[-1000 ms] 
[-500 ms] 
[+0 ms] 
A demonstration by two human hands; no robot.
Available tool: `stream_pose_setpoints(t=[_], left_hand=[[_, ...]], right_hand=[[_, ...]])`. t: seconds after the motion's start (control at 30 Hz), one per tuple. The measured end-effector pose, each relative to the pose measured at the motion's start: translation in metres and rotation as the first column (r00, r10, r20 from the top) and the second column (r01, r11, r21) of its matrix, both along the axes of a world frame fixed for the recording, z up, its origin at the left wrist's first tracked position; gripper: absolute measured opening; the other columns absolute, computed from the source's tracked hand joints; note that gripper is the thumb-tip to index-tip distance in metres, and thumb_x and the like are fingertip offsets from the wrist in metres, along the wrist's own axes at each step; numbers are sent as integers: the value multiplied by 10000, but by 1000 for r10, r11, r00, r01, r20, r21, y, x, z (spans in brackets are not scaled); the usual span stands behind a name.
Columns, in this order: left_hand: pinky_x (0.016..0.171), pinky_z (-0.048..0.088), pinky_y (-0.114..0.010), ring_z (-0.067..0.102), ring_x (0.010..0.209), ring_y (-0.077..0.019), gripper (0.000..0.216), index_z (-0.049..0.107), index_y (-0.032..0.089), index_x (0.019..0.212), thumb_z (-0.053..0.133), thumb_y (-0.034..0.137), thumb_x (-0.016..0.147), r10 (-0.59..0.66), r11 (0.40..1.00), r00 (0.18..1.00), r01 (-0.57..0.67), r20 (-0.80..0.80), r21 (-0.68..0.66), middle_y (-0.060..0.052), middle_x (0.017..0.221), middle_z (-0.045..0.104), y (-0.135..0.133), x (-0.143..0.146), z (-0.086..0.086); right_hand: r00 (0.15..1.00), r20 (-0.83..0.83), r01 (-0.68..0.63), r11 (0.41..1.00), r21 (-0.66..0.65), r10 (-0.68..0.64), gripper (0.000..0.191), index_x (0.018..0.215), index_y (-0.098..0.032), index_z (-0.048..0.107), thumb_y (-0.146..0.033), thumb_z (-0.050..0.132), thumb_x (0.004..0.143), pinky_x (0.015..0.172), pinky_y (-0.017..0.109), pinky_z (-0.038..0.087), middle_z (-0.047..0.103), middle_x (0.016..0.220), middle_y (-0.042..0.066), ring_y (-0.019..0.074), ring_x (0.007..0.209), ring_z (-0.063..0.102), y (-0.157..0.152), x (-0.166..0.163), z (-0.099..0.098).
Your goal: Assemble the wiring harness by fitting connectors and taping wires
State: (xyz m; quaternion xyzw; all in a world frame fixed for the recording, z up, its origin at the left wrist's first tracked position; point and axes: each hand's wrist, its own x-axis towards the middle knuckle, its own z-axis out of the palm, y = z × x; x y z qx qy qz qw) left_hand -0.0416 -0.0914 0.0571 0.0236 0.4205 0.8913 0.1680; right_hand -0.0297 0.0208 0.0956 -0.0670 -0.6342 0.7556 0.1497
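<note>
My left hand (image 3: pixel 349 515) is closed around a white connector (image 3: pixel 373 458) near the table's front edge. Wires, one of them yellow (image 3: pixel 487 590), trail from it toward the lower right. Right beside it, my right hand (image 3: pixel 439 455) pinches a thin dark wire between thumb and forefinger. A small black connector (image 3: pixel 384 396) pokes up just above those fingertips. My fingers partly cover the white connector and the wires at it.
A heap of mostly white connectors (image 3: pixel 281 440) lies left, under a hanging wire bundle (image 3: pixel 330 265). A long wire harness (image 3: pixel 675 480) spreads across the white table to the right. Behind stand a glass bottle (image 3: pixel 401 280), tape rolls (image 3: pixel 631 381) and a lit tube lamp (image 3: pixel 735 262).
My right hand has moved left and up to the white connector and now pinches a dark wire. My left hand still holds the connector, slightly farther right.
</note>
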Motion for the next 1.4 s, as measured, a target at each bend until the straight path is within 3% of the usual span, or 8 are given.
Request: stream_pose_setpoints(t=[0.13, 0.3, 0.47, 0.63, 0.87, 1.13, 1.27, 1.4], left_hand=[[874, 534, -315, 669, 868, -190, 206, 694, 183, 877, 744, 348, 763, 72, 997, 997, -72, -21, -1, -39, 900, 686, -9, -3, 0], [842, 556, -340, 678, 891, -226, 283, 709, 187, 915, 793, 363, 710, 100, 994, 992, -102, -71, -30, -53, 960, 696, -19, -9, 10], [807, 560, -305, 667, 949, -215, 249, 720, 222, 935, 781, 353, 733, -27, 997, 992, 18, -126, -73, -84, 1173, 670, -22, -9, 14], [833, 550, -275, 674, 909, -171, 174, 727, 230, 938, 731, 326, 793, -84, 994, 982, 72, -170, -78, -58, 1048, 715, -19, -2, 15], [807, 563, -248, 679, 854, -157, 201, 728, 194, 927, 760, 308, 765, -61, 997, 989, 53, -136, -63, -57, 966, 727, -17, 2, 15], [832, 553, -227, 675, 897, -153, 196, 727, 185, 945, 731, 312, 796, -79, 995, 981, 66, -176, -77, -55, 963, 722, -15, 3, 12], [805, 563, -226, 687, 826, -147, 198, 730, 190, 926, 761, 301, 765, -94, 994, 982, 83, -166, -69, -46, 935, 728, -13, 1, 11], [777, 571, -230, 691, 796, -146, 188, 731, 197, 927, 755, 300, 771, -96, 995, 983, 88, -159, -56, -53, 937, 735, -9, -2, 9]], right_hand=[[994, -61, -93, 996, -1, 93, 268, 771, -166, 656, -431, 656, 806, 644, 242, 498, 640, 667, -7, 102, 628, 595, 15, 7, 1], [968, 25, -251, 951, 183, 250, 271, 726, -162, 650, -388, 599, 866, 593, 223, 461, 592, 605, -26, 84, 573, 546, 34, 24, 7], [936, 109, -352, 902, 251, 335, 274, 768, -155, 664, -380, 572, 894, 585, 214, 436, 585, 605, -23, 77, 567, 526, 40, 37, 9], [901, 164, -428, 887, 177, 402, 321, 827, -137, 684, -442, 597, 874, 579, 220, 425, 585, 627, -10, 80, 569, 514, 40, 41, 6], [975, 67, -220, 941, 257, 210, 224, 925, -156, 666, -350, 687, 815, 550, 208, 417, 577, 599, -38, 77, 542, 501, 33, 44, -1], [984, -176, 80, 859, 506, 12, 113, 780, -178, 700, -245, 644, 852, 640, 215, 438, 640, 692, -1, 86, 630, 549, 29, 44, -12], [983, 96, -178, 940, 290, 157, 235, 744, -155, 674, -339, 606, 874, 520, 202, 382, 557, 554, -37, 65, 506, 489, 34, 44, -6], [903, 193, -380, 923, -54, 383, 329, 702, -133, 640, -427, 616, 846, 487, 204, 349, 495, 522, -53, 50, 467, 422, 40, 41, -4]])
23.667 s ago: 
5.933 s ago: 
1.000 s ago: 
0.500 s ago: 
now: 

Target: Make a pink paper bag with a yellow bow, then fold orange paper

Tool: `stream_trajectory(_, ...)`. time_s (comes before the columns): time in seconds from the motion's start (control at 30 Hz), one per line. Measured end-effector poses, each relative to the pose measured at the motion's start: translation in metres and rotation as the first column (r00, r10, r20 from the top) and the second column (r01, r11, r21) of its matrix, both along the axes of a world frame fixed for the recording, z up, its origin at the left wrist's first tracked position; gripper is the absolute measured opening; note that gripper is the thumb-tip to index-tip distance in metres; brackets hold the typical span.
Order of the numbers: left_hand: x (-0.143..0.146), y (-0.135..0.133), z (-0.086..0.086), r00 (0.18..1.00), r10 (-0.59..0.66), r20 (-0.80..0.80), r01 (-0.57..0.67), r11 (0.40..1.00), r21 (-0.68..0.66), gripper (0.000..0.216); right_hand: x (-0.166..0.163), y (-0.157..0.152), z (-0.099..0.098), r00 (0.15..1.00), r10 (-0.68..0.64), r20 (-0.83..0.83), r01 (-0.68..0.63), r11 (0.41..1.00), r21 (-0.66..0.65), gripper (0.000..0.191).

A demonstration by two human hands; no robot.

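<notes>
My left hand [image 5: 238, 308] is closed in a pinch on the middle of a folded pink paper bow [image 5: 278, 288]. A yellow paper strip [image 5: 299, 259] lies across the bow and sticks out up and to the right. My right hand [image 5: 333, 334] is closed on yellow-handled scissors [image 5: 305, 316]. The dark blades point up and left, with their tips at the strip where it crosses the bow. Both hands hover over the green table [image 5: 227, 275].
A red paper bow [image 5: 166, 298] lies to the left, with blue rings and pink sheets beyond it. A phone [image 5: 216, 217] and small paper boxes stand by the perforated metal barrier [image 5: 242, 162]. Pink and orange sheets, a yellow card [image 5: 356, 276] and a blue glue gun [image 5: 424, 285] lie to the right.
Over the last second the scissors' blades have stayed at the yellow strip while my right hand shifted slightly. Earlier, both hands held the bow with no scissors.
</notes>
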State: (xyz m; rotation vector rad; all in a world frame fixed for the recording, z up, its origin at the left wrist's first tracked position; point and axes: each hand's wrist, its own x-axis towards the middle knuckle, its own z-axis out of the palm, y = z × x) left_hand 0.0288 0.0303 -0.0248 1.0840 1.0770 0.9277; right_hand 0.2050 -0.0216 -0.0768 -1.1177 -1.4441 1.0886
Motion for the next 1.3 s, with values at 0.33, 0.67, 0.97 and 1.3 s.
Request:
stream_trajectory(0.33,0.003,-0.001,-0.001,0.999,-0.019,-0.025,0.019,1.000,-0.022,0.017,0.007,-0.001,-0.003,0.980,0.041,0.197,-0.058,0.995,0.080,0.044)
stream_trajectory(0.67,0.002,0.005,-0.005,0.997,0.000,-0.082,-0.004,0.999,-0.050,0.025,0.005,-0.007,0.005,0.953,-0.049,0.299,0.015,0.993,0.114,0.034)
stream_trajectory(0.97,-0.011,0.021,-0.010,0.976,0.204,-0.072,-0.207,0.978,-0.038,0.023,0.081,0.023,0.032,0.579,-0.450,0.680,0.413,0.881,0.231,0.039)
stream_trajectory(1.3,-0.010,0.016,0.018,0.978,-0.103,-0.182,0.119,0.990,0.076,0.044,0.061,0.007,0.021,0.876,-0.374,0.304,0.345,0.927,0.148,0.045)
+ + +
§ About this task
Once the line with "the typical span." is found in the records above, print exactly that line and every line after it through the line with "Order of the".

§ Reply
Tool: `stream_trajectory(_, ...)`. time_s (comes before the columns): time in seconds from the motion's start (control at 30 Hz), one per line. Measured end-effector poses, each relative to the pose measured at the motion's start: translation in metres and rotation as the first column (r00, r10, r20 from the top) and the second column (r01, r11, r21) of its matrix, both along the axes of a world frame fixed for the recording, z up, its origin at the left wrist's first tracked position; gripper is the absolute measured opening; note that gripper is the thumb-tip to index-tip distance in metres; brackets hold the typical span.
Order of the numbers: left_hand: x (-0.143..0.146), y (-0.135..0.133), z (-0.086..0.086), r00 (0.18..1.00), r10 (-0.59..0.66), r20 (-0.80..0.80), r01 (-0.57..0.67), r11 (0.40..1.00), r21 (-0.68..0.66), gripper (0.000..0.216); right_hand: x (-0.166..0.163), y (-0.157..0.152), z (-0.099..0.098), r00 (0.15..1.00), r10 (-0.68..0.64), r20 (-0.83..0.83), r01 (-0.68..0.63), r11 (0.41..1.00), r21 (-0.66..0.65), gripper (0.000..0.191).

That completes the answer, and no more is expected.